What’s the magazine rack test?

I was standing in an AMTRAK train station and noticed that the magazine rack was set up to appeal to certain interests going from left to right. So, for example, Modern Bride was on the far left. Moving to the right, I found things like Cosmopolitan and Allure, both targeting young, sophisticated women. Then I found magazines like Women’s Health and Shape, again targeting women. Those were followed by Yoga, Fitness and Natural Health, targeting both men and women interested in working on their inner and outer being.

As I moved to the right, other publications focused on things like healthy cooking, outdoor living and home decorating. Then I found magazines that focused on science, business, travel and music. The further to the right I went, the more I found things like sports magazines, computer magazines and stereo buying guides.

On the far right, I found magazines like Wrestling Today and Paintball Weekly which I’m pretty sure are read only by cavemen. (No offense to any of the cavemen reading this blog post.)

Before you assume that all men would be on the right side of the magazine rack and all women would be on the left side of the magazine rack, let me confess and say that I found myself standing in front of the magazines that were left of center – smack dab in front of the Yoga, Natural Health and Whole Living.

Which brings me to a key point – just because your primary target market is female or male doesn’t mean you can assume they fall into stereotypical categories from a psychographic point-of-view. I’m sure there are plenty of women who love sports magazines, computer magazines and stereo buying guides. In fact, there may even be a woman or two who reads Wrestling Today, which will please the cavemen to no end.

Putting the Mazaine Rack Test to Use

So, what does all this mean? And how can you use it for your benefit? The next time you’re trying to gain insights into your target market, imagine where they’d be standing in front of a magazine rack.

Is your primary target market 35- to 44-year old women who spend more time in front of Fortune and Business Week than they do in front of Women’s Health or O Magazine?
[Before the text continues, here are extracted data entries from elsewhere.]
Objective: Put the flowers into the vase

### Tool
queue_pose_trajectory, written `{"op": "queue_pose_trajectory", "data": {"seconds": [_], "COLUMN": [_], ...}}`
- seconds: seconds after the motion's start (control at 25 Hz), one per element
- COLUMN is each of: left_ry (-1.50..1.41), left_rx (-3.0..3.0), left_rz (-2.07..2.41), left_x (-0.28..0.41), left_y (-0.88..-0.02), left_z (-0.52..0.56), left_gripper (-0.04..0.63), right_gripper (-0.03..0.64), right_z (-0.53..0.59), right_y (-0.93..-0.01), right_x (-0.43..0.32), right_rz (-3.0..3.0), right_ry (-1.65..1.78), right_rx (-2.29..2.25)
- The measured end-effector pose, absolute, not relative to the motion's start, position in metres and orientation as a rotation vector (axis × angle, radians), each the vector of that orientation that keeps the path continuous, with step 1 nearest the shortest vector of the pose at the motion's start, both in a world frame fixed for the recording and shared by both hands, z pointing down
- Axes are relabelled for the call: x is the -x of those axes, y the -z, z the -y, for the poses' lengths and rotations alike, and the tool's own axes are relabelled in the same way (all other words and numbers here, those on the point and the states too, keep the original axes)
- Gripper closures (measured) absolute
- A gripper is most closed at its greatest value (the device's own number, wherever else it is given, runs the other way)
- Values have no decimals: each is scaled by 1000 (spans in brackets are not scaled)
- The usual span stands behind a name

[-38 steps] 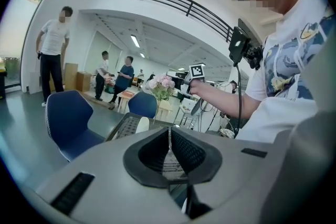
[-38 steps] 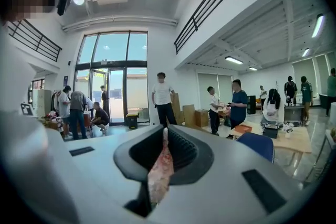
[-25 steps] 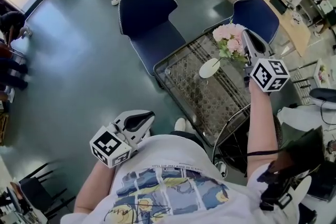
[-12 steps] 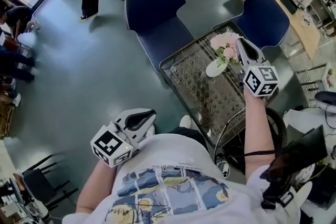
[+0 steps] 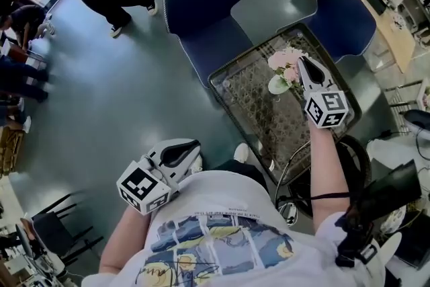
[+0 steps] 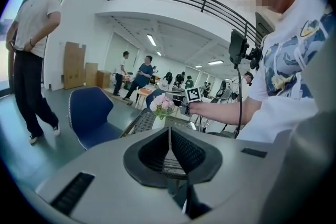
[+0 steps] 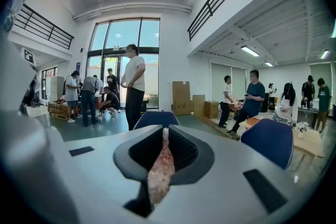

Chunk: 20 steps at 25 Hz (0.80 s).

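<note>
The pink flowers sit right above the mouth of the white vase, green leaves at its rim; you cannot tell from the head view whether the stems are already inside. Your right gripper is clamped on the flowers from the right side: in the right gripper view the jaws are nearly together, with a mottled pink strip of them pinched between the pads. Its marker cube sits at your wrist, nearer to you than the vase. The vase stands upright on the glass surface, toward its far right part. Two blue chairs stand just beyond the surface, one at its far left corner, one at its far right. Your left gripper is well apart from all this, low against your shirt; its own view shows the jaws together with nothing between them, and the flowers small in the distance.
</note>
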<state>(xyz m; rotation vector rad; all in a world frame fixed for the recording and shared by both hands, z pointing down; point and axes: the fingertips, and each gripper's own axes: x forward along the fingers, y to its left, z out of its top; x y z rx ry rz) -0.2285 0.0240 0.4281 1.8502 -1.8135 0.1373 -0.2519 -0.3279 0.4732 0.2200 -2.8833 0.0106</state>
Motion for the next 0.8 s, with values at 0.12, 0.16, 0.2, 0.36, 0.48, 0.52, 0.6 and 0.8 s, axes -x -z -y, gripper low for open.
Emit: {"op": "queue_pose_trajectory", "data": {"seconds": [0.12,0.16,0.2,0.36,0.48,0.52,0.6,0.8], "left_ry": [-133,-130,-129,-128,-123,-122,-122,-126], "left_rx": [-1849,-1850,-1851,-1862,-1871,-1874,-1879,-1896], "left_rz": [1812,1814,1815,1813,1812,1811,1807,1799], "left_x": [228,229,230,229,228,229,230,233], "left_y": [-429,-429,-428,-428,-428,-428,-427,-426], "left_z": [-25,-26,-27,-34,-38,-40,-45,-55], "left_gripper": [584,584,584,584,584,584,584,584], "right_gripper": [583,583,583,569,551,543,531,503], "right_z": [326,327,327,322,317,315,312,307], "right_y": [-479,-480,-481,-483,-485,-485,-484,-478], "right_x": [250,250,250,248,246,246,247,245], "right_rz": [2881,2878,2874,2873,2875,2873,2869,2873], "right_ry": [3,4,3,-15,-38,-44,-49,-56], "right_rx": [-218,-221,-225,-229,-226,-224,-226,-255]}}
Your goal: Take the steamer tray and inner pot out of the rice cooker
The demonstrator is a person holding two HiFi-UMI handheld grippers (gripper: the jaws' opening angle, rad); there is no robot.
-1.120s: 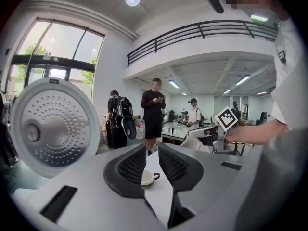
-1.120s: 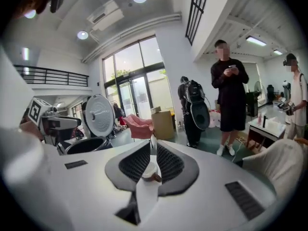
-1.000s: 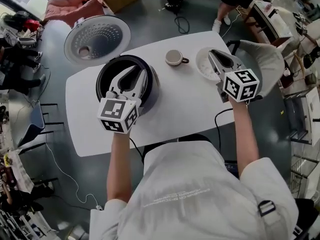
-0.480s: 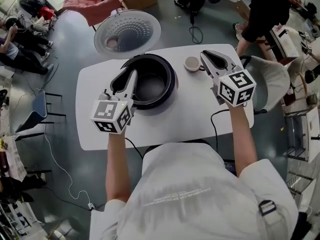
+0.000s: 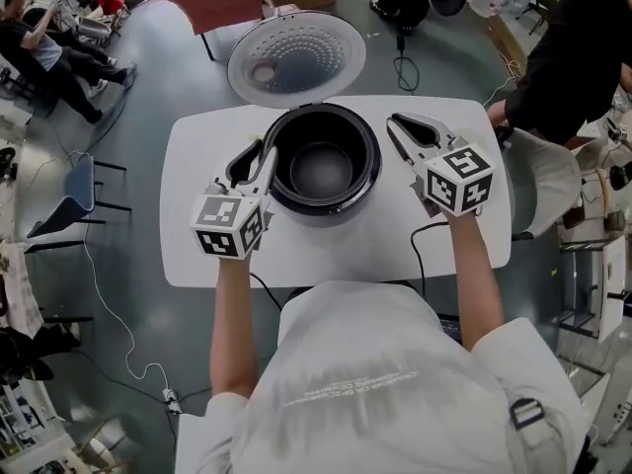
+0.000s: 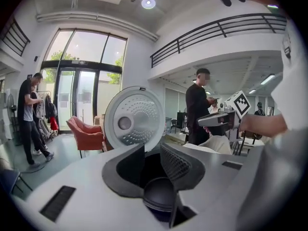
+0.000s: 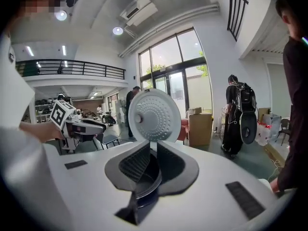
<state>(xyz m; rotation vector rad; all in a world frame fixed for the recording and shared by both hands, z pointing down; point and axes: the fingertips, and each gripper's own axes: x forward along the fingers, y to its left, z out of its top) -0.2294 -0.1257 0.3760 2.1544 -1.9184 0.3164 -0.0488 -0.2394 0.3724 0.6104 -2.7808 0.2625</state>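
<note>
the inner pot point(image 5: 321, 171) still sits in the open rice cooker point(image 5: 370, 181) on the table point(image 5: 197, 255), no steamer tray seen inside; left gripper point(image 5: 259, 154) at its left, jaws just opening, and right gripper point(image 5: 397, 124) at its right, nearly closed, hold nothing.

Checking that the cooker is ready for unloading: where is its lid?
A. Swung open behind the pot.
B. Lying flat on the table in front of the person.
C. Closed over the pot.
A: the lid stands raised behind the rice cooker, whose dark inside is exposed.
</note>
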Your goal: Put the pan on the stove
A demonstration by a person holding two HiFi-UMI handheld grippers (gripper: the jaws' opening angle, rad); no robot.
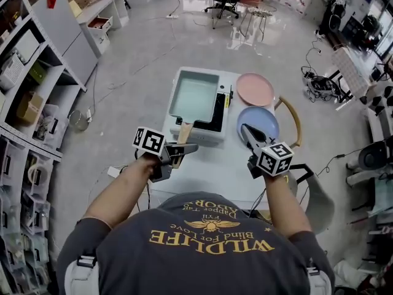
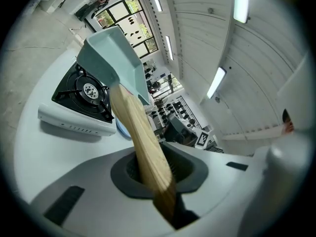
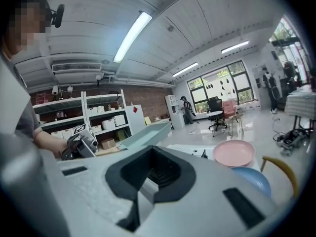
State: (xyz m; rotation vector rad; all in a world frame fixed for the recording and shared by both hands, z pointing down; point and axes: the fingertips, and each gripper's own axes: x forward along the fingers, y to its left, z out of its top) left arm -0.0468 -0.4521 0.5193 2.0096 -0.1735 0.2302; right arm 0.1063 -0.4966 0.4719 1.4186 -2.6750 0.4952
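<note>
Left tongs (image 2: pixel 158 174): nearly closed, the 2 jaws clamped on the pale wooden handle (image 2: pixel 140 137) of the pan; the handle runs out between them, away from me.
Right tongs (image 3: pixel 150 181): jaws together, nothing between them, tip over the near side of the blue plate.
Pan (image 1: pixel 193 96): rectangular, light teal and empty. I hold it by the handle over the left part of the stove. From my left tongs' view it is lifted clear of the burner, with its far end higher than the handle end.
Stove (image 1: pixel 202 137): a white tabletop gas stove with 1 black burner (image 2: pixel 89 90), standing at the table's far left corner, its front facing me. The right side of the burner is uncovered.
Pink plate (image 1: pixel 255 89): empty, at the table's far right corner, just beside the stove.
Blue plate (image 1: pixel 263 118): empty, along the table's right edge, nearer to me than the pink plate and close to it.
Table (image 1: pixel 209 171): white; the strip between the stove and my edge is bare.
Chair (image 1: pixel 296 118): its curved wooden back stands just beyond the table's right edge, beside the blue plate.
</note>
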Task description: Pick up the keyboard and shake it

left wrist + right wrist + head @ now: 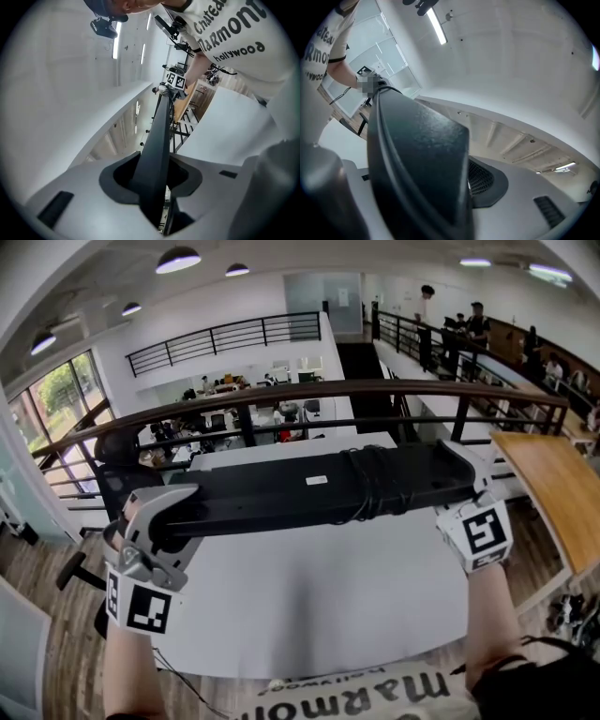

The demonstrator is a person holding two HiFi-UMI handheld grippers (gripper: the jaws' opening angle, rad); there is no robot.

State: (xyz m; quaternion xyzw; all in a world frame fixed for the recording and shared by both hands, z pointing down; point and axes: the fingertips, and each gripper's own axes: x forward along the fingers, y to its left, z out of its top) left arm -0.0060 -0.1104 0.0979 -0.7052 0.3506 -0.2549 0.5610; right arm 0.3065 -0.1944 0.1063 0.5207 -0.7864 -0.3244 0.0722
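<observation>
Both tongs are clamped on the keyboard [309,488], one at each short end: left tongs [159,517] on its left end, right tongs [466,474] on its right end. The keyboard's up in the air, roughly level and well clear of the white worktop [328,606] below it. Its black underside faces up at the head camera, little white label [317,481] and all. The cable [370,486] is wound round the body a bit right of the middle.

In the left gripper view the keyboard [158,136] shows edge-on, a thin dark slab sitting right in the notch between the jaws. In the right gripper view its broad textured end [417,150] fills the gap, pressed up against the ribbed pad [480,180]. A dark railing [309,390] runs just beyond the worktop.
</observation>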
If so, that gives you insight into who they are from a psychographic point-of-view.

Or, is your primary target market 45- to 54-year old men who spend more time in front of Yoga, Natural Health or Whole Living magazine? That will tell you something about their psychographic information, too.

What’s more, you can imagine that your target market might spend some time moving around a little bit, gaining insight into the complexity of the human psyche. Or, depending on a person’s mood, might spend read Martha Stewart Living on one day and Wrestling Today (God forbid) on another.

In our early example for the VW Bug, you can see how the Magazine Rack Test might help VW understand their customer’s mindset. Most of the women who buy VW Bugs would be in front of a certain set of magazines. And most of the men who buy VW Bugs would be in front of Wrestling Today.

(I’m kidding when I say that the men who buy VW Bugs would read Wresting Today. If you fell for that, then you’ve missed my point completely. But if you think men who buy VW Bugs might spend some time in front of Traditional Home, Health and Fitness and Bon Appetite, you’re getting the picture.)

The Bottom Line:

  1. Your prospects and customers are complex, multi-faceted, emotional beings.
  2. Not everyone can afford expensive psychographic research into their prospects and customers
  3. For those of us with limited budgets, there’s the 60 Second Marketer Magazine Rack Test, which can help you gain insights into the psychographics of your target market.

Posted by Jamie Turner, Chief Content Officer of the 60 Second Marketer. Jamie, who is a male, confesses that he spends more time in front of Martha Stewart Living than he does in front of Wresting Today.

  • Roseydow

    Great article, Jamie. Knowing the inner motivations of people based on their personality styles takes us a whole lot further than statistics about age, education, and marital status. Where’s the heart in that?

  • Glad you liked the post, Rosey. I had a lot of fun writing it and I’m glad you found it helpful!